Transfer-Encoding: chunked not supported by boundary nodes

While implementing the under-the-hood work to make Express work in Azle, chunked responses that use the response header Transfer-Encoding: chunked simply break. I will poste the actual error once I’m at my computer, but it comes from the Rust hyper library and says essentially that an unexpected content-length header has been found.

My theory is that somewhere in the boundary node pipeline the Content-Length header is always being put into the response, even if Transfer-Encoding: chunked exists. This is incorrect, as if Transfer-Encoding: chunked exists then the Content-Length header should be omitted.

Basically in Express (and I assume in a regular Node http server as well), using res.write will create a chunked response.

We can’t support this basic functionality right now because of the described error.

We have a workaround that requires extra machinery and cycles to transform all chunked responses into normal responses before returning them, and stripping our the Transfer-Encoding header and the Content-Length header.

It would be great if the boundary node pipeline would honor Transfer-Encoding: chunked headers and Content-Length headers, and generally any headers that the canister sets. The boundary nodes should interfere as little as possible with canister HTTP functionality.

I would love some help here @rbirkner @NathanosDev thanks!

1 Like

Hey @lastmjs,

Can you please share a curl command or some other example that helps us reproduce. That will make it much easier for us :slight_smile:

1 Like

I can do that, but also you can just add Transfer-Encoding: chunked into your response headers and it should break on any response.

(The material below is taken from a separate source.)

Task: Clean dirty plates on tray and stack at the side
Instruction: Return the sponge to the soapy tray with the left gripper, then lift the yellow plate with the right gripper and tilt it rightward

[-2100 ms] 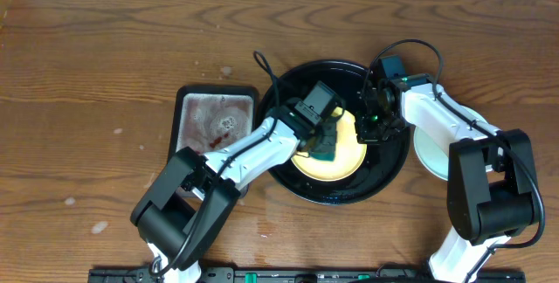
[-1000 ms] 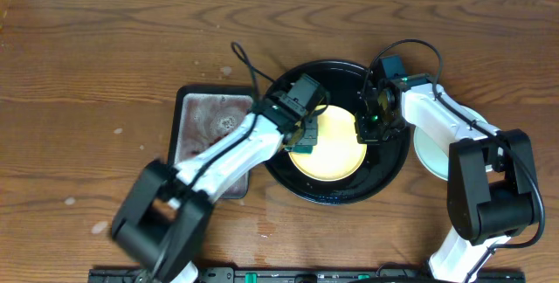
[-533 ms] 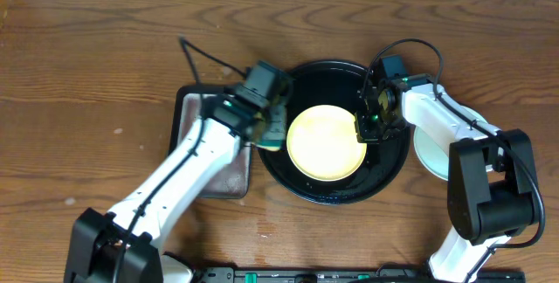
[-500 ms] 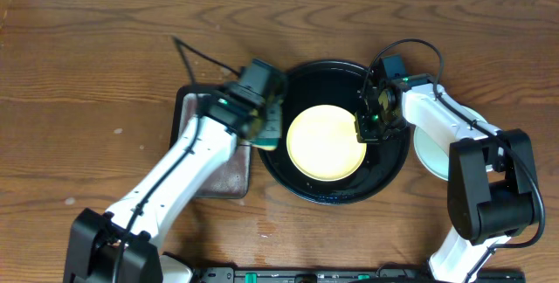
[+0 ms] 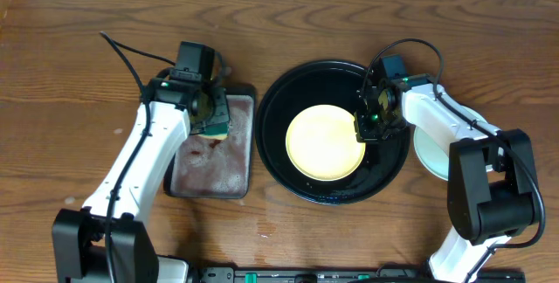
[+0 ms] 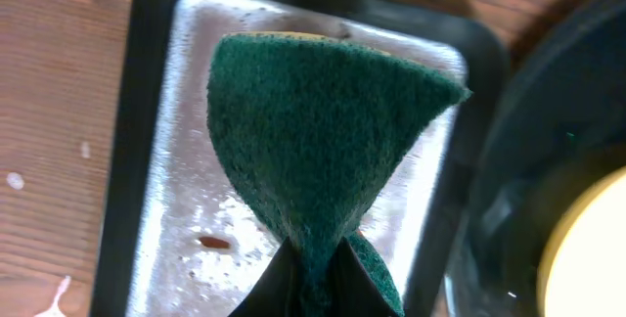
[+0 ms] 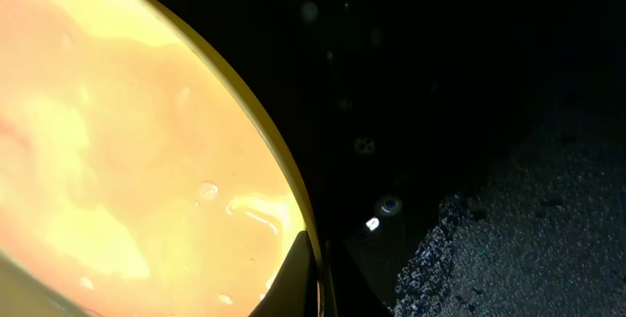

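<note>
Item: round glossy black tray (image 5: 278, 113) with a raised rim, on a brown wood-grain surface (image 5: 87, 56); all places below are given from this tray. Inside it, roughly central: one pale yellow plate (image 5: 325, 141), lying flat with a wet sheen, the black floor around it beaded with droplets in the right wrist view (image 7: 440, 82). At that plate's right edge, within the tray: right pincer (image 5: 365, 130), fingers pressed together and pinching the plate rim, which runs in between the two dark fingertips (image 7: 305, 263) where the yellow surface (image 7: 117, 141) ends. Just outside the tray's right rim, partly under the right arm: pale mint-blue plate (image 5: 428, 156) on the surface; how many lie stacked there cannot be told. Just left of the tray, nearly touching its rim: rectangular grey tray (image 5: 212, 156) with a dark border, its floor wet and carrying a small reddish smear (image 6: 213, 243). Above that grey tray's end farthest from the robot: left pincer (image 5: 212, 113), closed tight on a sponge (image 5: 216, 124), dark green scouring face with a yellow layer behind. In the left wrist view the sponge (image 6: 313, 151) fans out from the pinched point over the grey floor (image 6: 186, 160), with the black tray (image 6: 548, 112) and a sliver of yellow plate (image 6: 592, 249) at the right. Left of the grey tray: a few pale flecks on the wood (image 5: 118, 130).
</note>
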`<state>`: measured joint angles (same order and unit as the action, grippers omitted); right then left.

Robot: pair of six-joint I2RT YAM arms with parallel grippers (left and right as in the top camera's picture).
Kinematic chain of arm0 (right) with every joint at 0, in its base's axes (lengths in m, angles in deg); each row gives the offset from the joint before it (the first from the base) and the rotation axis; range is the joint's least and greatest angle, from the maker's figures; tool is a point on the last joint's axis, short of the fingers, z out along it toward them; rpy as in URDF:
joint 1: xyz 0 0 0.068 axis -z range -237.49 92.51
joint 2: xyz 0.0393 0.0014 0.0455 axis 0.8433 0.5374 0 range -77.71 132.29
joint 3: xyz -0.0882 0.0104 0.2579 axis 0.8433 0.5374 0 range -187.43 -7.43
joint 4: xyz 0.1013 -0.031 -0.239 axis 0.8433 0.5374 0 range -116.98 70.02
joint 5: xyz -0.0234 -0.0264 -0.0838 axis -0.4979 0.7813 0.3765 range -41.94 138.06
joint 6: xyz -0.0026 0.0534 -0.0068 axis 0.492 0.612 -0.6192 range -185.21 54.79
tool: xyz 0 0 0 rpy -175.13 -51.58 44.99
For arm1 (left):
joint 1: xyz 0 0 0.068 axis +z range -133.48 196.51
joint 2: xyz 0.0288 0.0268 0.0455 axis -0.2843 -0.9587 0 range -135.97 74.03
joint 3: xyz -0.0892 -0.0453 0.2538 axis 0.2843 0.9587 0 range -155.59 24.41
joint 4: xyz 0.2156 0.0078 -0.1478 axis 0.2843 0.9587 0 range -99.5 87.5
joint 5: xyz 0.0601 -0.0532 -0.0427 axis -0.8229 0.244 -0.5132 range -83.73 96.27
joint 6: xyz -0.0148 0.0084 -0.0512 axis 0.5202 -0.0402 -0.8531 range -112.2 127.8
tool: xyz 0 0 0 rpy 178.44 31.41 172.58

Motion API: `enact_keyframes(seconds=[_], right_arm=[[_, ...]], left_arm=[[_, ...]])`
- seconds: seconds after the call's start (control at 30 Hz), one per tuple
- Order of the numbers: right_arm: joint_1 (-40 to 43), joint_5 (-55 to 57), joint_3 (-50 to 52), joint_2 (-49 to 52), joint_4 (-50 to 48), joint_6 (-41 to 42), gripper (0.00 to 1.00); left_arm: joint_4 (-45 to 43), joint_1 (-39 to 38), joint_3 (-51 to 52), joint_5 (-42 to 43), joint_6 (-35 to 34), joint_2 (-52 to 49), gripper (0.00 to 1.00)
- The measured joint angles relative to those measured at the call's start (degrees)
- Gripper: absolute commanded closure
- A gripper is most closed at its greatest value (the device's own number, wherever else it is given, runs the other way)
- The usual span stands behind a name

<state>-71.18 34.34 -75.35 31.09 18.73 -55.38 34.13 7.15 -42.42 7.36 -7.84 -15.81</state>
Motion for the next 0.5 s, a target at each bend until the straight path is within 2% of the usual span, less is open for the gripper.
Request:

Here’s a simple Azle app to demonstrate:

import { Server } from 'azle';
import express from 'express';

export default Server(() => {
    const app = express();

    app.get('/test', (req, res) => {
        res.write('Hello world!');
        res.end();
    });

    return app.listen();
});

I would expect output similar to the following with curl -i http://bkyz2-fmaaa-aaaaa-qaaaq-cai.localhost:8000/test:

HTTP/1.1 200 OK
X-Powered-By: Express
Date: Thu, 22 Feb 2024 16:06:59 GMT
Connection: keep-alive
Keep-Alive: timeout=5
Transfer-Encoding: chunked

Hello world!

The Transfer-Encoding: chunked header is present and the body displays nicely.

But instead in Azle I get:

curl: (52) Empty reply from server

And then if I look at the replica terminal I see:

2024-02-22T16:08:51.921404Z  WARN hyper::proto::h1::role: unexpected content-length found, canceling

FYI I had to change Azle locally to get the error to display because we are using a workaround that converts chunked response bodies into regular response bodies to overcome the issue.

Here’s an Express app written in Node that does the same thing:

const express = require('express');

const app = express();

app.get('/test', (req, res) => {
    res.write('Hello world!');
    res.end();
});

return app.listen(4000);

curl -i http://localhost:4000/test returns:

HTTP/1.1 200 OK
X-Powered-By: Express
Date: Thu, 22 Feb 2024 16:06:59 GMT
Connection: keep-alive
Keep-Alive: timeout=5
Transfer-Encoding: chunked

Hello world!

And here is just a hand-written http_request canister that should be easily reproducible in Rust or Motoko if desired:

import { Canister, HttpRequest, HttpResponse, None, query } from 'azle';

export default Canister({
    http_request: query([HttpRequest], HttpResponse(), (httpRequest) => {
        return {
            status_code: 200,
            headers: [['Transfer-Encoding', 'chunked']],
            body: Uint8Array.from([]),
            streaming_strategy: None,
            upgrade: None
        };
    })
});

curl -i http://bkyz2-fmaaa-aaaaa-qaaaq-cai.localhost:8000 gives:

In curl terminal:

curl: (52) Empty reply from server

In replica terminal:

2024-02-22T16:27:03.352089Z  WARN hyper::proto::h1::role: unexpected content-length found, canceling

@rbirkner Have the last few comments been helpful to reproduce the problem?

Sorry, I haven’t had time to look into that yet. However, it is on my todo list.